For this review, my benchmark tests compare the 3080 Ti to two of its closest neighbors: the 3080 and AMD’s RX 6800XT (List price: $649). I enlisted Ars’ Senior Technology Editor Lee Hutchinson to chip in a few GPU-specific tests of the RTX 3090 FE, but they were on a different rig. As such, those RTX 3090 FE results only show up in selective testing.
All the weaker cards in my tables were tested on the same rig, which has an Intel i7-8700K CPU overclocked to 4.6GHz, 32GB DDR4-3000 RAM, an 850W power supply, and SSD storage. These tests have been done in older reviews of older drivers, so their counts come with a slight margin of error.
The easy part of the review is confirmation that the 3080 Ti outperforms the 3080 across the board. In rare cases, gains above 3080 are mild, with Gears 5 4K performance looks nearly identical between the two cards, and lower gains when resolutions drop from 4K to 1440p (as would be expected in less CPU-throttling scenarios).
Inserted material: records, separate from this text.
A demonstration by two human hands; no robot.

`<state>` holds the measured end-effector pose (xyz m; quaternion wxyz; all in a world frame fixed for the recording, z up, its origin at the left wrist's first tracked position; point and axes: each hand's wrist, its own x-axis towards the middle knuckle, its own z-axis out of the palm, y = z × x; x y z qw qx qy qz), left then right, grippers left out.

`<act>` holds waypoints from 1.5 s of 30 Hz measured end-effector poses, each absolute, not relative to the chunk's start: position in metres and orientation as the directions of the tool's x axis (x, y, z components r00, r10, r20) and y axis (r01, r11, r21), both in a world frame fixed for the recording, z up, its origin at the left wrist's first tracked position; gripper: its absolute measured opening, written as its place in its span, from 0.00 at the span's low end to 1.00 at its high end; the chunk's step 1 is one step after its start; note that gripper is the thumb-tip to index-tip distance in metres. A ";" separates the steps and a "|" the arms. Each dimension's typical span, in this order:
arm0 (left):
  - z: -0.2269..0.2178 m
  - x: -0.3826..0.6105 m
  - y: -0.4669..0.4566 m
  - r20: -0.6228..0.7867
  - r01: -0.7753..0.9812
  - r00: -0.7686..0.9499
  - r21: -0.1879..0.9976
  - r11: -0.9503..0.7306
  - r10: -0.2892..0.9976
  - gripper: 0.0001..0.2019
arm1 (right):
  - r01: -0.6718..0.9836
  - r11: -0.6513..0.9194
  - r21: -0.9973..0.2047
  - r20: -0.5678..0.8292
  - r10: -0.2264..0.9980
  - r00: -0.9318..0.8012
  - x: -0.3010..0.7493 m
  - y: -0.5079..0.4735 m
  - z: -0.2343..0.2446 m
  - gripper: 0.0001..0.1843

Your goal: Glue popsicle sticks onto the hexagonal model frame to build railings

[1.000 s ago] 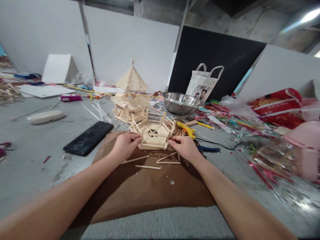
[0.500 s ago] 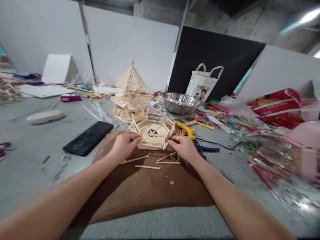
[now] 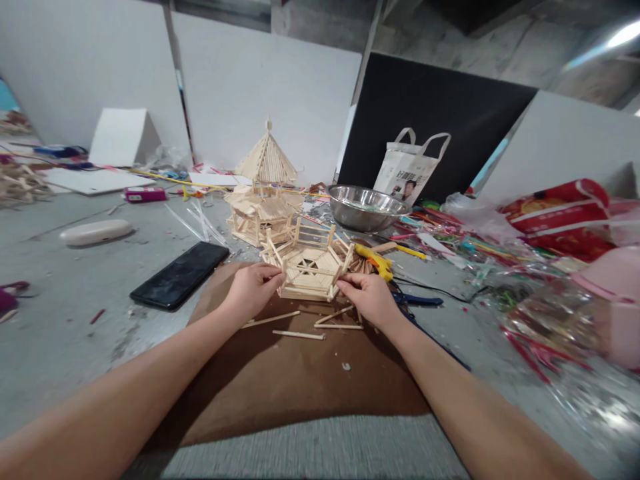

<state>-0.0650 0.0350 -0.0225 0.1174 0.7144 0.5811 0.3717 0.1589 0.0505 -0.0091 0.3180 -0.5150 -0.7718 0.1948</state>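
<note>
At the middle of the tabletop: a hexagonal frame of pale wooden sticks (image 3: 320, 259), with posts and rails around its sides, is sitting at the far end of a dull brown sheet (image 3: 300, 380), between the 2 hands.
Left hand: the bare left hand (image 3: 253, 290) is pinching the frame's near left corner between thumb and fingertips.
Right hand: the bare right hand (image 3: 369, 297) is pinching the near right corner in the same way.
Loose sticks: several thin, pale wooden sticks (image 3: 299, 335) are lying on the brown sheet, on the near side of the frame.
Tiered model: a pale wooden stick tower with a pointed roof (image 3: 267, 160) is standing just behind the frame, towards the left.
Left side: a black rectangular phone (image 3: 180, 275) is lying on the grey tabletop (image 3: 65, 273); a white oval case (image 3: 96, 233) is lying beyond it.
Right side: a yellow pistol-shaped tool (image 3: 375, 261) is lying just beside the frame.
Behind: a round, shiny metal bowl (image 3: 367, 217) is sitting near a white bag with 2 handles (image 3: 403, 173).
</note>
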 end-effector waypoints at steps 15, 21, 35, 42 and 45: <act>-0.023 -0.065 0.037 0.391 0.723 0.044 0.622 -0.299 0.919 0.13 | 0.660 0.380 -0.649 0.280 0.925 -0.258 0.158 0.051 -0.010 0.14; -0.022 -0.065 0.036 0.387 0.733 0.055 0.610 -0.300 0.920 0.13 | 0.677 0.386 -0.627 0.285 0.922 -0.262 0.159 0.050 -0.009 0.15; -0.022 -0.072 0.037 0.428 0.784 -0.125 0.595 -0.175 0.895 0.14 | 0.587 0.448 -0.675 0.277 0.890 -0.362 0.151 0.042 -0.011 0.15; -0.016 -0.071 0.029 0.524 0.838 -0.160 0.520 -0.165 0.837 0.11 | 0.557 0.455 -0.694 0.219 0.871 -0.439 0.148 0.037 -0.012 0.19; -0.015 -0.066 0.025 0.503 0.864 -0.071 0.462 -0.199 0.861 0.10 | 0.539 0.442 -0.717 0.202 0.872 -0.446 0.148 0.036 -0.014 0.22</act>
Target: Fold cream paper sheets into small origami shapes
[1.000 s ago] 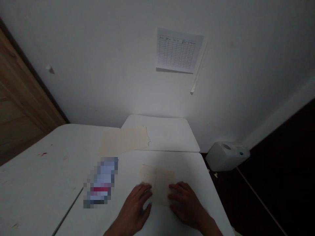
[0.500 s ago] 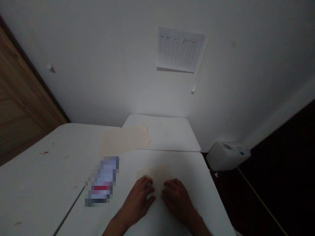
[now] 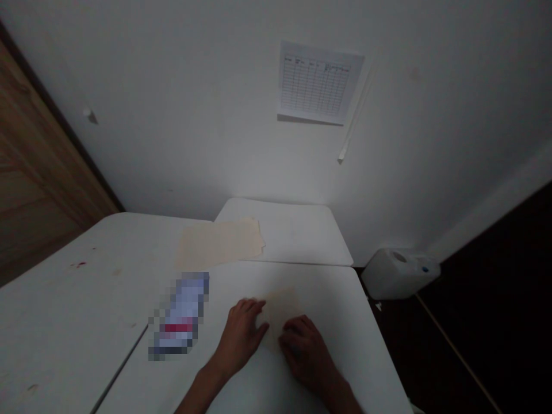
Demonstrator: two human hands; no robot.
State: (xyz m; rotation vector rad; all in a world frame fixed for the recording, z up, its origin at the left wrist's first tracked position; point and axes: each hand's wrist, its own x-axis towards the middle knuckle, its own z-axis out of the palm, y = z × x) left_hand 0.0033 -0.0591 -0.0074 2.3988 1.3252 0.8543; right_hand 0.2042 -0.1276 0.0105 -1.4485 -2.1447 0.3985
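Note:
A thin cream sheet of paper [image 3: 283, 305] lies on the white table between my hands, hard to make out against the tabletop. My left hand [image 3: 244, 330] rests at its left side, fingers bent and the thumb held apart, with nothing gripped. Over the sheet's near right part, my right hand [image 3: 307, 351] has its fingers curled together on the paper, hiding that edge. Further off to the left, larger cream sheets [image 3: 219, 244] lie stacked across the table joint.
A blurred-out blue-and-red item [image 3: 181, 313] lies left of my left hand. The white tabletop [image 3: 336, 310] ends at the right, with a white plastic jug [image 3: 394, 273] on the dark floor beyond. On the wall behind hangs a printed chart [image 3: 317, 83].
My left hand has shifted slightly left and away from me, its thumb now wider from the fingers. My right hand has moved little. Less of the small sheet's left side shows.

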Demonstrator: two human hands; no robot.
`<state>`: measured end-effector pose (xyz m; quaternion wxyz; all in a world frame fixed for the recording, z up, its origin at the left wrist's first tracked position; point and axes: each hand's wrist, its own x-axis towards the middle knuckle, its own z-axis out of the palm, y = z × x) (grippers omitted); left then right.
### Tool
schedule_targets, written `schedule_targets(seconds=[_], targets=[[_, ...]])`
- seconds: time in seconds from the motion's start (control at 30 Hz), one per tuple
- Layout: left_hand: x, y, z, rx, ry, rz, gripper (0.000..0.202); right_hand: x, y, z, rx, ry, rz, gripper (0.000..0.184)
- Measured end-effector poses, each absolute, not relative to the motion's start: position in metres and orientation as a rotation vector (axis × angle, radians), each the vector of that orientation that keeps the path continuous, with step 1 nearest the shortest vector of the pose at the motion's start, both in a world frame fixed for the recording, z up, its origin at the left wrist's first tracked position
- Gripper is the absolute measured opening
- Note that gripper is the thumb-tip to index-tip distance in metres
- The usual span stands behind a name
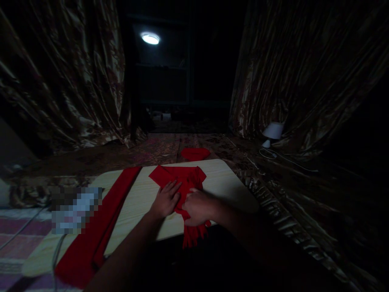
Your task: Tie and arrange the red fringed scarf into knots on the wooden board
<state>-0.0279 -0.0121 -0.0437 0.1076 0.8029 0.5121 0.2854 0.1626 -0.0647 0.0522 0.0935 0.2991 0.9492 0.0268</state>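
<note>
A red fringed scarf [161,175] lies folded on a small pale wood-grain table [226,182], its tassels hanging over the near edge. My left hand [165,201] rests flat on the scarf's left part, fingers spread. Beside it, on the right, my right hand [199,206] is curled against the scarf, apparently gripping it; its fingertips are partly hidden. Another long strip of red cloth [100,231] runs down the table's left side, folded lengthwise.
Just past the table's far edge lies a folded red cloth [195,153]. At the left sits a blurred-out object [77,211] with a cable [56,257]. Patterned curtains [100,73] hang on both sides. A white lamp [272,130] stands at the right.
</note>
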Motion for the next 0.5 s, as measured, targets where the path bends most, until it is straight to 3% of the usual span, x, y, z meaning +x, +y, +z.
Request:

But usually the gains are approaching 10-12 percent.
Plus, the 3080 Ti’s powerful stats don’t come at the expense of frame rate volatility. I’ve followed most benchmarks with MSI Afterburner’s “one percent lowest” framerate count, and this time-consuming double-check answers a crucial question: whether the reported framerate average is associated with hidden peaks in frame time. As the stats above show, this card is holding up. (My test rig’s CPU is getting a little long in the tooth, so your one percent stats with one of these GPUs might actually look better than mine.)